- _INPUT RECORDS_
——

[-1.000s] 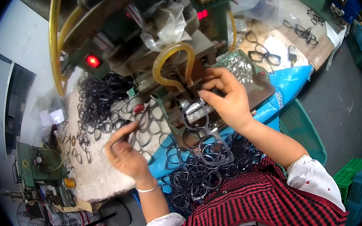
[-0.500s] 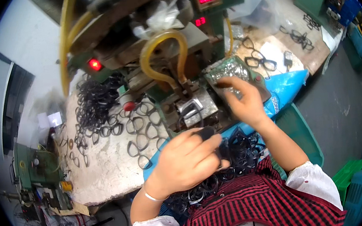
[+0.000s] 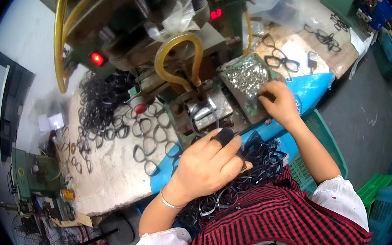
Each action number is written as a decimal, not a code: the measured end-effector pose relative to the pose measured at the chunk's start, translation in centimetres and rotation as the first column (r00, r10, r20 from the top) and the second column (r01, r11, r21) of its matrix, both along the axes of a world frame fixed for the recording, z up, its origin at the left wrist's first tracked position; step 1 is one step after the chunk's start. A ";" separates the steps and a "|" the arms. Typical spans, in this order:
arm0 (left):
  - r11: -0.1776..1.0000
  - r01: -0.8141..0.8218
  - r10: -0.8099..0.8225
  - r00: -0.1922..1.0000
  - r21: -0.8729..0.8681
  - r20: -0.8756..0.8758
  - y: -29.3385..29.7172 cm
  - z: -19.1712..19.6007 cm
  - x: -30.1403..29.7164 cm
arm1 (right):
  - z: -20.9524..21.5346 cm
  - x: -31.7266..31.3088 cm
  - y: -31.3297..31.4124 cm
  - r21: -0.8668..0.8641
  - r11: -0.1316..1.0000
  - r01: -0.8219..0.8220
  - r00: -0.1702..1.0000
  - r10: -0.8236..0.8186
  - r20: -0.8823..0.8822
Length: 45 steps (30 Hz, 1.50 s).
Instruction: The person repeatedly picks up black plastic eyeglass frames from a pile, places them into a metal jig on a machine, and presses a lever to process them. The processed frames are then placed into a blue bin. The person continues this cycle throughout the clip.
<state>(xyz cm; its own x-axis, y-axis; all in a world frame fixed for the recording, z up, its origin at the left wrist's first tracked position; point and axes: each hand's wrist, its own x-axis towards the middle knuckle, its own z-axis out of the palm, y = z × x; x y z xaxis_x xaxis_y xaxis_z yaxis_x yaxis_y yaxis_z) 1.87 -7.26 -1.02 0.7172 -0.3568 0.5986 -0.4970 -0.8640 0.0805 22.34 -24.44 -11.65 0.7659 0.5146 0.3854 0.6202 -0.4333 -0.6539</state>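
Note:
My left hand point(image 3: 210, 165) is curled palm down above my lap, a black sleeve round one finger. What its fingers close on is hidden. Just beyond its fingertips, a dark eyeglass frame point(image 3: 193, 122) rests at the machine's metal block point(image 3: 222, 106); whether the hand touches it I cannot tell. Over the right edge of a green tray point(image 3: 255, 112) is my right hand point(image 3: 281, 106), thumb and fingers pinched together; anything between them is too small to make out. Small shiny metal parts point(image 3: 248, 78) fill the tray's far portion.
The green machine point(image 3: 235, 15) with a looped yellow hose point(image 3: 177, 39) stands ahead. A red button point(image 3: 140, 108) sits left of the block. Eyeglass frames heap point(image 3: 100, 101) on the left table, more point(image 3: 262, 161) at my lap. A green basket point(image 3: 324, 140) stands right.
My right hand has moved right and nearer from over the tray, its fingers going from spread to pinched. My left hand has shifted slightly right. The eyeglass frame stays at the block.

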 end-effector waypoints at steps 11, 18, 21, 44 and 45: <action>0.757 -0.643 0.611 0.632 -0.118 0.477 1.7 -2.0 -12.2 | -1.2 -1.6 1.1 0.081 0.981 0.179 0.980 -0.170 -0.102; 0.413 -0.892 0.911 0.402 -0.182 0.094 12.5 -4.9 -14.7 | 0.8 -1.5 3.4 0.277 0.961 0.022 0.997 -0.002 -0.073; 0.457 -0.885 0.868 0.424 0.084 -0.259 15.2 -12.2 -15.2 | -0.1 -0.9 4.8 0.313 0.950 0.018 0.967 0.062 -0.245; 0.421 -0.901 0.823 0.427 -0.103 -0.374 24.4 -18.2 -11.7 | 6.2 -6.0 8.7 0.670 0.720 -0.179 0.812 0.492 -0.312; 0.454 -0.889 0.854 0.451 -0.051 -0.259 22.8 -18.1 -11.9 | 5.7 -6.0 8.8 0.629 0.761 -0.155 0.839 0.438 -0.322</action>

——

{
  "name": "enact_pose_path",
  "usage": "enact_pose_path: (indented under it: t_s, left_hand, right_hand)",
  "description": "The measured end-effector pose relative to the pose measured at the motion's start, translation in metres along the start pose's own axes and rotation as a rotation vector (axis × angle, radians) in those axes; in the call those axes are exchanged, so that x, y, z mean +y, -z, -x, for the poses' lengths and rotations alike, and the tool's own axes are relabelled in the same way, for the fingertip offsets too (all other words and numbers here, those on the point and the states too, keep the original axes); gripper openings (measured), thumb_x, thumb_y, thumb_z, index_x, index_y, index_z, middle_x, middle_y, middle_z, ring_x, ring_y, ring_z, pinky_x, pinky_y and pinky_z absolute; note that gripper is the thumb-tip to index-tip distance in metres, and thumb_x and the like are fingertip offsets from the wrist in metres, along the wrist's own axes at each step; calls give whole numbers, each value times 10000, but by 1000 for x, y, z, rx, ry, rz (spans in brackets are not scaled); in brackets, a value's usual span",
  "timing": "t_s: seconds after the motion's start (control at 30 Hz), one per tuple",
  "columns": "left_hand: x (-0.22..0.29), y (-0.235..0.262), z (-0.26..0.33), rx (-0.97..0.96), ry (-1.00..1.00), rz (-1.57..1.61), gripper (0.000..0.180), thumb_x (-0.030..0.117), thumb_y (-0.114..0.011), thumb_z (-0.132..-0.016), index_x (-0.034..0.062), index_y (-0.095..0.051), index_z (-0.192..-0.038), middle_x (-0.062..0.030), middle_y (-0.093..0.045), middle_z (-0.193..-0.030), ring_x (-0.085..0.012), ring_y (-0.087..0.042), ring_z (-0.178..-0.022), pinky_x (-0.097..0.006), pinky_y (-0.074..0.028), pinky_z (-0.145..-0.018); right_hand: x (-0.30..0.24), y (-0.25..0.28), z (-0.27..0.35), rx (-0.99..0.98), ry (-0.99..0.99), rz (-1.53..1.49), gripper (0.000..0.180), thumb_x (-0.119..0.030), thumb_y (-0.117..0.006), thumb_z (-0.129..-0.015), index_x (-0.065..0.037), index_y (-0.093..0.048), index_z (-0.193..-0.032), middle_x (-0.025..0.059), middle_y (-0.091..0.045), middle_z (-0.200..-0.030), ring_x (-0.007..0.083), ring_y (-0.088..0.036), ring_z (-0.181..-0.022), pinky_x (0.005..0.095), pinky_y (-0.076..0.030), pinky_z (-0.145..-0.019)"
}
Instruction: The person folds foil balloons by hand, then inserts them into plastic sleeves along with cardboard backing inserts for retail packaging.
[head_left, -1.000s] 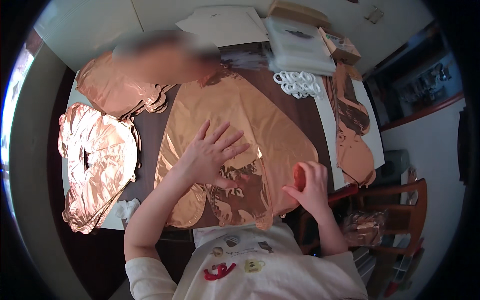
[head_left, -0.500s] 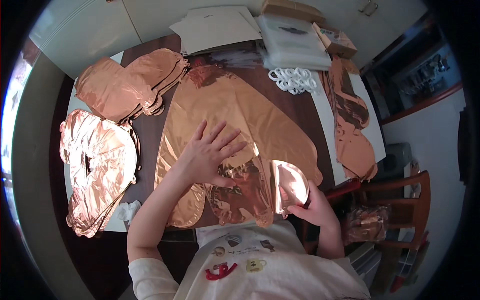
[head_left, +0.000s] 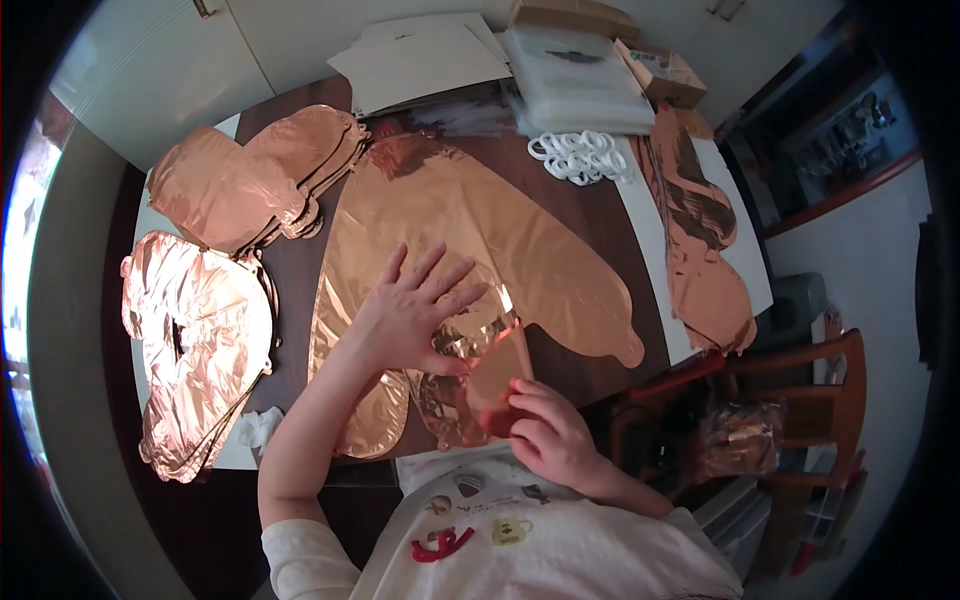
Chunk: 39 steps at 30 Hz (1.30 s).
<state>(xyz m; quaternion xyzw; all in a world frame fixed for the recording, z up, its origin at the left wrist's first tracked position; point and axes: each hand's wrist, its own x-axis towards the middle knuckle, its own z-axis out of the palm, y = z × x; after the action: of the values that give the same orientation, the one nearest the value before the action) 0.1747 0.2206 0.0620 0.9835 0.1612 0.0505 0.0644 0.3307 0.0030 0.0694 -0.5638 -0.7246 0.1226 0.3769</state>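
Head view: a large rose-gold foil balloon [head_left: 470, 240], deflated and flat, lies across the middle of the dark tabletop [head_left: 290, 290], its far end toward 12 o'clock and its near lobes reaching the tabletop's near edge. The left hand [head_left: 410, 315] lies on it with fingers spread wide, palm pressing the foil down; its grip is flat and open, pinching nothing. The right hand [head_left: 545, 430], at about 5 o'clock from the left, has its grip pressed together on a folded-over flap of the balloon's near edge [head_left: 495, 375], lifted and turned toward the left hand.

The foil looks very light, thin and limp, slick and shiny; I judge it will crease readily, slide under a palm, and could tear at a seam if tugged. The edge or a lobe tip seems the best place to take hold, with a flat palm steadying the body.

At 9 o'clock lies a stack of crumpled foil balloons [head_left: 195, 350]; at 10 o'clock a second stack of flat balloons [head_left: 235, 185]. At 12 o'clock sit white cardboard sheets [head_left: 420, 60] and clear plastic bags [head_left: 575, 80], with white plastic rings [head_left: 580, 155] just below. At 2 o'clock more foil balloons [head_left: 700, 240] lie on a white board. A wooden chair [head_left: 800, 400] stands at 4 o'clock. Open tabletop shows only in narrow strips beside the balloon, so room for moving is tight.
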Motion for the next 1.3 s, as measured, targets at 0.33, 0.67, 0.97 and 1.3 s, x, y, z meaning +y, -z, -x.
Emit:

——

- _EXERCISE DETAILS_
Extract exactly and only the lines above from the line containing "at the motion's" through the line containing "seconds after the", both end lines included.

- _PROBLEM SOLUTION_
  "description": "The measured end-effector pose relative to the pose measured at the motion's start, translation in metres along the start pose's own axes and rotation as a rotation vector (axis × angle, radians) in those axes; in the call those axes are exchanged, so that x, y, z mean +y, -z, -x, for the poses' lengths and rotations alike, and the tool's own axes are relabelled in the same way, for the fingertip offsets too (all other words and numbers here, those on the point and the states too, keep the original axes); gripper openings (measured), thumb_x, thumb_y, thumb_z, index_x, index_y, index_z, middle_x, middle_y, middle_z, ring_x, ring_y, ring_z, pinky_x, pinky_y and pinky_z absolute; note that gripper is the thumb-tip to index-tip distance in metres, and thumb_x and the like are fingertip offsets from the wrist in metres, along the wrist's own axes at each step; calls give whole numbers, each value times 10000, but by 1000 for x, y, z, rx, ry, rz (spans in brackets are not scaled); in brackets, a value's usual span",
  "timing": "t_s: seconds after the motion's start (control at 30 Hz), one per tuple",

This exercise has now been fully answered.